La transmission préoccupe les parents reçus au CPCT. Elle revêt différentes formes allant du souhait, spécifiquement humain, de perdurer au-delà de sa propre existence à la crainte d’induire des attitudes, des symptômes à la génération suivante. Là s’origine bien souvent la culpabilité des parents, animés du désir de bien faire, soucieux d’une transmission qui se voudrait idéale. Si certains pensent la transmission dans un déterminisme où la ressemblance se poursuit immanquablement d’une génération à l’autre, tel l’adage populaire « tel père, tel fils », en psychanalyse la transmission relève de cette mémoire propre à l’inconscient dans lequel se loge un malentendu fondamental. C’est pourquoi ce qui se transmet se fait souvent à l’insu du parent, n’est pas toujours ce qu’il croit et implique la décision inconsciente de l’enfant.
La transmission est une question insistante dans la vie de chacun, aux conséquences multiples. Ce dont on hérite peut faire l’objet de récriminations – « ma mère ne m’a pas appris à être mère » – ou se révéler un appui dans l’existence. Ainsi Sartre dans son autobiographie écrit : « Le beau geste du père l’avait marqué : il garda toute sa vie le goût du sublime et mit son zèle à fabriquer de grandes circonstances avec de petits événements » [1].
Si la transmission revêt une telle place, c’est que chacun a l’intuition ou a pu constater que la transmission de ce qui circule d’une génération à l’autre est constituante pour lui. L’interrogation sur la transmission, sa persistance, indique « qu’il y a toujours quelque chose à résoudre dans les liens familiaux, comme s’il y avait là quelque chose à comprendre, comme s’il y résidait toujours un problème non résolu dont la solution est à chercher dans ce que la famille a de caché » [2]. Ainsi, réside au cœur même de la transmission un secret. Car « la famille est essentiellement unie par un secret, elle est unie par un non-dit » [3], un secret sur la jouissance du père et de la mère, sur le rapport sexuel entre les parents, que la pièce de Cocteau, Les parents terribles illustre très justement. Quelque chose de la sexualité demeure un secret pour chacun et c’est un secret qui n’a pas de contenu. Car au-delà de l’énigme de la sexualité parentale, c’est la condition humaine elle-même qui est étrange : D’où vient-on ? Comment une rencontre entre un homme et femme se produit-elle ? Comment devient-on un homme ? Comment devient-on une femme ?, etc. Les identifications, les traditions et sagas familiales ne sont que des réponses pour appréhender les figures du réel auquel chacun a affaire. Ces figures sont multiples : la prématurité de la naissance, le réel de la procréation, celui de la différence des sexes, le réel de la jouissance maternelle, la réalité sexuelle, etc. C’est dans la famille que l’enfant apprend la langue à partir de laquelle il va traiter la rencontre avec le réel qui l’effraie.

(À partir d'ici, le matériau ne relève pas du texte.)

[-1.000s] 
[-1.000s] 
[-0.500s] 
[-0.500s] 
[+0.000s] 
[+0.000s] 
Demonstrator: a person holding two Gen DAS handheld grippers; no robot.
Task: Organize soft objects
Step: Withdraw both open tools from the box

L’enfant s’appuie d’autant plus sur la langue de l’Autre qu’il est « prodigieusement ouvert à tout ce que l’adulte lui apporte du sens du monde » [4]. « La famille, écrit J.-A. Miller, dans l’inconscient est primordialement le lieu où l’on apprend la langue maternelle ». L’enfant apprend lalangue familiale, elle affecte le corps, et c’est dans la façon dont lalangue a été parlée et entendue que réside la prise de l’inconscient, que réside l’incidence des relations familiales sur la formation des symptômes.
De cette opération langagière qu’effectue la rencontre avec un père et une mère, ou plus précisément, ceux qui occupent ses fonctions pour l’enfant, demeure toujours un reste non interprétable, non symbolisable. Ce reste irréductible fait de la famille le lieu d’une transmission toujours symptomatique et un lieu d’interprétation inépuisable. Car la transmission n’est pas affaire d’hérédité mais de contingence, de nomination et de désir.
[1] Sartre J.-P., Les mots, Paris, Gallimard, 1977.
[2] Miller J-A., « Affaires de familles dans l’inconscient », La lettre mensuelle, n° 250, 2006, p. 8.
[3] Ibid., p. 9.
[4] Lacan J., Le Séminaire, livre I, Les écrits techniques de Freud, texte établi par Jacques-Alain Miller, Paris, Seuil, 1975, p. 60.